I'm going to hold this baby a lot and enjoy the littleness, the newness.  I want to savor each moment of newborn because it goes so fast.  I want to take lots of pictures.  I want to watch my other children cherish their new little brother or sister.  And I want to sleep on my tummy again. :)  So thankful tonight for God's blessings!

Monday, August 2, 2010

"Camp-out Date"

This year we just couldn't manage an overnighter for our anniversary.  I browsed Bed and Breakfasts and even thought we should do a camp-out.  Kent raised his eyebrows at that last one because I was pretty pregnant.  I thought it would be fun and doable, especially without children.  I even dreamed about going camping and woke him up one night to ask if we could take an inflatable mattress with us!

All that said, we ended up taking a good 4 or 5 hours away while my mom was here in June.  Kent packed up our bikes and off we went.  We took the easy route and ate Chinese take-out...outside, of course, to fit our camping theme.  We then biked to a nearby lake and county park.

The wildflowers were beautiful!


We had an idea that we might be met with thundershowers.  There were dark, ominous clouds that day (although it's hard to tell in this picutre).  So Kent even brought along a tent for shelter since there was nothing to speak of anywhere near where we were "camping." 

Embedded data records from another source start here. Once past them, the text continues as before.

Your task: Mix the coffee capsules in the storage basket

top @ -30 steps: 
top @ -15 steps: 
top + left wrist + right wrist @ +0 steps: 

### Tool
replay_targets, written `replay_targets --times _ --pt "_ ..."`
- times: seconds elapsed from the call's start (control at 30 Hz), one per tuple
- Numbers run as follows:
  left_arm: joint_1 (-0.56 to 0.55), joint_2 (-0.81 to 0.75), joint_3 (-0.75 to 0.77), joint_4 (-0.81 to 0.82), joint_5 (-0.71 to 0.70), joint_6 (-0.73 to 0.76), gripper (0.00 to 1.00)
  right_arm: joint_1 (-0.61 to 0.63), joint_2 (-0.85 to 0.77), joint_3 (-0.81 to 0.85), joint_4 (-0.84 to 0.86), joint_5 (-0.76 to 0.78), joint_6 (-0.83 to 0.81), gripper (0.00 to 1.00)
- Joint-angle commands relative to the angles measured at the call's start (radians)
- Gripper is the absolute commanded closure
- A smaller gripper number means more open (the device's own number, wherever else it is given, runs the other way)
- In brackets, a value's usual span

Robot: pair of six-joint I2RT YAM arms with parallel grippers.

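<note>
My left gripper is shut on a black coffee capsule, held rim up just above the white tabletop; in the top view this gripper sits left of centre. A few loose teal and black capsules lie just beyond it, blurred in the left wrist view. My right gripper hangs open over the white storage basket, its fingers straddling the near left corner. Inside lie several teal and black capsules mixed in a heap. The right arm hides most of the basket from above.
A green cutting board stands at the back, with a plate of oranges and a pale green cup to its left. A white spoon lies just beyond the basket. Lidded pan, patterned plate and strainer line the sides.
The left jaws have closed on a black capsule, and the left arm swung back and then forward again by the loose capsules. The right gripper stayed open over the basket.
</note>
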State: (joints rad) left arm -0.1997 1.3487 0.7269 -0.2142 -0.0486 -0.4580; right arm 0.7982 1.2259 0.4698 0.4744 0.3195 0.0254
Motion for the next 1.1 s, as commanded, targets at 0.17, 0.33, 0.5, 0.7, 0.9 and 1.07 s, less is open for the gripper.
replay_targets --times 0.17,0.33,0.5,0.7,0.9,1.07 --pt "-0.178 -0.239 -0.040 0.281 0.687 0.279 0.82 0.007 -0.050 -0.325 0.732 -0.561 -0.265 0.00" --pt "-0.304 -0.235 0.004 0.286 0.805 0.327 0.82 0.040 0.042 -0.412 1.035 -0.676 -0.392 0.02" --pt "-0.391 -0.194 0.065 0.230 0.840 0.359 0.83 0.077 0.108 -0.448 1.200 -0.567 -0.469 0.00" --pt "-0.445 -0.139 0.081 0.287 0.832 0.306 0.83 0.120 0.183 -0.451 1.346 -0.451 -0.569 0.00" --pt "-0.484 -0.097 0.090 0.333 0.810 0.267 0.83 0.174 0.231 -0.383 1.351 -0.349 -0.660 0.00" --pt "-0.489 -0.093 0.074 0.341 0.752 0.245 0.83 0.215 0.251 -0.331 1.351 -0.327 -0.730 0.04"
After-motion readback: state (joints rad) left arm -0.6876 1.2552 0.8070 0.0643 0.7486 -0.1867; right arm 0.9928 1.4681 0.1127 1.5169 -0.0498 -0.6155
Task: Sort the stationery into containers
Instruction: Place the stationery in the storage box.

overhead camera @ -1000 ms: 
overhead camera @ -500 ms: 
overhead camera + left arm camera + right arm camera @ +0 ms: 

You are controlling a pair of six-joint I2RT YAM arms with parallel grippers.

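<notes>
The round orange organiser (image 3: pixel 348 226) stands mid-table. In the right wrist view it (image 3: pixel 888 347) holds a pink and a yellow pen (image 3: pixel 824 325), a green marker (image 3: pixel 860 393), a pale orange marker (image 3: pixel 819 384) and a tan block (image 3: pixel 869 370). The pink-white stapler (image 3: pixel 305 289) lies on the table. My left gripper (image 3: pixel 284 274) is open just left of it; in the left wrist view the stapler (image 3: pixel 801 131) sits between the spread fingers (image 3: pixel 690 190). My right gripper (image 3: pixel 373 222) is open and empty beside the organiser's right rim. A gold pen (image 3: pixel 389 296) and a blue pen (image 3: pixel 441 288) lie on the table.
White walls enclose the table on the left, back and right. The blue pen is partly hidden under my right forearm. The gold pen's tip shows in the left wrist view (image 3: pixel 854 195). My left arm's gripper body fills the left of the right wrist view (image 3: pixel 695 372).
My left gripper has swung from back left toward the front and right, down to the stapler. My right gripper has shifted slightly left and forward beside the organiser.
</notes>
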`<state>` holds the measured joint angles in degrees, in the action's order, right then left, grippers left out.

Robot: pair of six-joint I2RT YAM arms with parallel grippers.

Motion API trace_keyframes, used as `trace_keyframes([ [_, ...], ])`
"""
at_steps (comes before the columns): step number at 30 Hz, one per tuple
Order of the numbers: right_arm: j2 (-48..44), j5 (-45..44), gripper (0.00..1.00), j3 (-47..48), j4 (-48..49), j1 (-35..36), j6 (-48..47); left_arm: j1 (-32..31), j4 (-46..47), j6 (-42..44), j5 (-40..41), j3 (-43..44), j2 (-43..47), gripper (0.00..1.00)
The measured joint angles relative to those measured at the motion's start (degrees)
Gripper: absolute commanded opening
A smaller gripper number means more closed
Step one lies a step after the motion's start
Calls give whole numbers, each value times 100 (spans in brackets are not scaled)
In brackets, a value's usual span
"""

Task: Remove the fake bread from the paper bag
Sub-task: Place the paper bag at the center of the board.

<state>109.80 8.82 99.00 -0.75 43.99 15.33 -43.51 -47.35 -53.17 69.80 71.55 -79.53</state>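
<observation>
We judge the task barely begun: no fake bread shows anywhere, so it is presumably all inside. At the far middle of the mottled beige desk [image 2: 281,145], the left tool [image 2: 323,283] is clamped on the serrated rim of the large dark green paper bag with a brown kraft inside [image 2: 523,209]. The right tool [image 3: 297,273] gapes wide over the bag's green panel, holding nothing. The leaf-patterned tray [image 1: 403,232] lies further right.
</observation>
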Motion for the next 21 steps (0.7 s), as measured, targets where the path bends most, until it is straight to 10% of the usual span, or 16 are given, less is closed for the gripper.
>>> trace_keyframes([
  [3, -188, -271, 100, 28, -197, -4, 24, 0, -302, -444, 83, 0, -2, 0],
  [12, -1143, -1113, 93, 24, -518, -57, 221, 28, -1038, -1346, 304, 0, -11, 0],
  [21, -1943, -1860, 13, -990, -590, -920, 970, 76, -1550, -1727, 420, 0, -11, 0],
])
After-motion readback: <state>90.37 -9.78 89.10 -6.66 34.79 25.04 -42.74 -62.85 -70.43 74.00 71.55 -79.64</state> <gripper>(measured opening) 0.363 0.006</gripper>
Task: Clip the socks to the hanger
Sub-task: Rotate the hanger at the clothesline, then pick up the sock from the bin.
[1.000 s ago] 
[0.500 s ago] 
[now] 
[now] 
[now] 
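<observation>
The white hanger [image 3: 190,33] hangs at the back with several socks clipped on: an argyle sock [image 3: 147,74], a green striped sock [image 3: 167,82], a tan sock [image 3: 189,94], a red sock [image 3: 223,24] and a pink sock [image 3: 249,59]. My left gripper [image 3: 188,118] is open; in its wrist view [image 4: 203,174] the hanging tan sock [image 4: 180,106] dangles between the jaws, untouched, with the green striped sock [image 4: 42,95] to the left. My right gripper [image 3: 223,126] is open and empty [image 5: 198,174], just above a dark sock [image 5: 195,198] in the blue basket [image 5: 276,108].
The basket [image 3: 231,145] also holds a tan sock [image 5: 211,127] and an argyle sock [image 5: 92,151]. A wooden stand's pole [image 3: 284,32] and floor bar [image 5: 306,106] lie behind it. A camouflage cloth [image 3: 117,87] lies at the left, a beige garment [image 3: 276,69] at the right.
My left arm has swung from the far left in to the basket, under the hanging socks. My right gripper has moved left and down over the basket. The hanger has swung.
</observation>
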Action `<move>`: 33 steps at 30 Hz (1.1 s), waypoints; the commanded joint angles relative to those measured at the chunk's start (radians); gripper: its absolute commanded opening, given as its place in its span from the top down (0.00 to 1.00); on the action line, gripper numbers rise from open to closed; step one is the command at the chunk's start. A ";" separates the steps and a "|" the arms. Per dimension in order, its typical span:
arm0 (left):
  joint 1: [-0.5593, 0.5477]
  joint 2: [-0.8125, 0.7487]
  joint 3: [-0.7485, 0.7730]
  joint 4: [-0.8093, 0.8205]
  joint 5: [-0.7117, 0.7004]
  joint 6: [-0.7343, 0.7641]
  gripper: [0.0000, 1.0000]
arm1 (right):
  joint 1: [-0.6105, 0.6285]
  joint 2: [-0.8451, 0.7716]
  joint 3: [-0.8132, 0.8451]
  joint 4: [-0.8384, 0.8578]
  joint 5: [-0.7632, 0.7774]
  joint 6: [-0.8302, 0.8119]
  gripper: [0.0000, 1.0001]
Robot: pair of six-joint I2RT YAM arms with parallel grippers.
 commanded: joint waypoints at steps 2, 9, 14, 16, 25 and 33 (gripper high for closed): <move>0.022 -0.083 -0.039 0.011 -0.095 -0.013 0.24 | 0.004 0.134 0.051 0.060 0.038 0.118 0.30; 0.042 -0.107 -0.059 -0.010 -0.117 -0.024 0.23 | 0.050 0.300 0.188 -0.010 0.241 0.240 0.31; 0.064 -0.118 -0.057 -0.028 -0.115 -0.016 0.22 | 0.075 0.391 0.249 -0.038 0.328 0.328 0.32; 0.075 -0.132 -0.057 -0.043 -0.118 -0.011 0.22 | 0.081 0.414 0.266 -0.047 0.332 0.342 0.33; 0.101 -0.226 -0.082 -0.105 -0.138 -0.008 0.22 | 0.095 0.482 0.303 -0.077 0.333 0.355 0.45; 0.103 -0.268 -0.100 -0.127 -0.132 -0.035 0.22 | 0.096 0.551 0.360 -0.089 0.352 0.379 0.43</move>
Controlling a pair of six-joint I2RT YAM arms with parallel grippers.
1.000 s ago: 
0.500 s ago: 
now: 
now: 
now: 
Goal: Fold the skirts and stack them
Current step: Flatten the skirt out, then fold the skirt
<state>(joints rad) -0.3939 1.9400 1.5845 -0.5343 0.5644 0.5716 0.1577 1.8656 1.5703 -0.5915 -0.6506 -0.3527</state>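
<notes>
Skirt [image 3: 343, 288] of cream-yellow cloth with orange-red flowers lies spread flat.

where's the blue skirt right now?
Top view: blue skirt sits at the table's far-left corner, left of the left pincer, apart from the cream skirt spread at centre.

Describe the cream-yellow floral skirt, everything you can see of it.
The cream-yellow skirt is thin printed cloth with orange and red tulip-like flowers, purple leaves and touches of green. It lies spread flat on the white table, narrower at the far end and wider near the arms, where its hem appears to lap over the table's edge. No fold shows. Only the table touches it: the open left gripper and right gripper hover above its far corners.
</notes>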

In this picture, he suddenly took off, leaving me behind with my exciting find!


Wild raspberries...and lots of them!  I picked a nice handful.



Then I hurried to find Kent.  Here he was, putting up a tent faster than I've seen done before.  :)  Yeah, I wasn't a whole lot of help working on shelter from the coming storm!




Our transportation around the county park. 





Ready to head back home.  We weathered the storm (which ended up mostly bypassing us), enjoyed wading in the lake, picking a few more raspberries, and biking around the trails.  I think we did about 12 miles or so.  What a fun day!!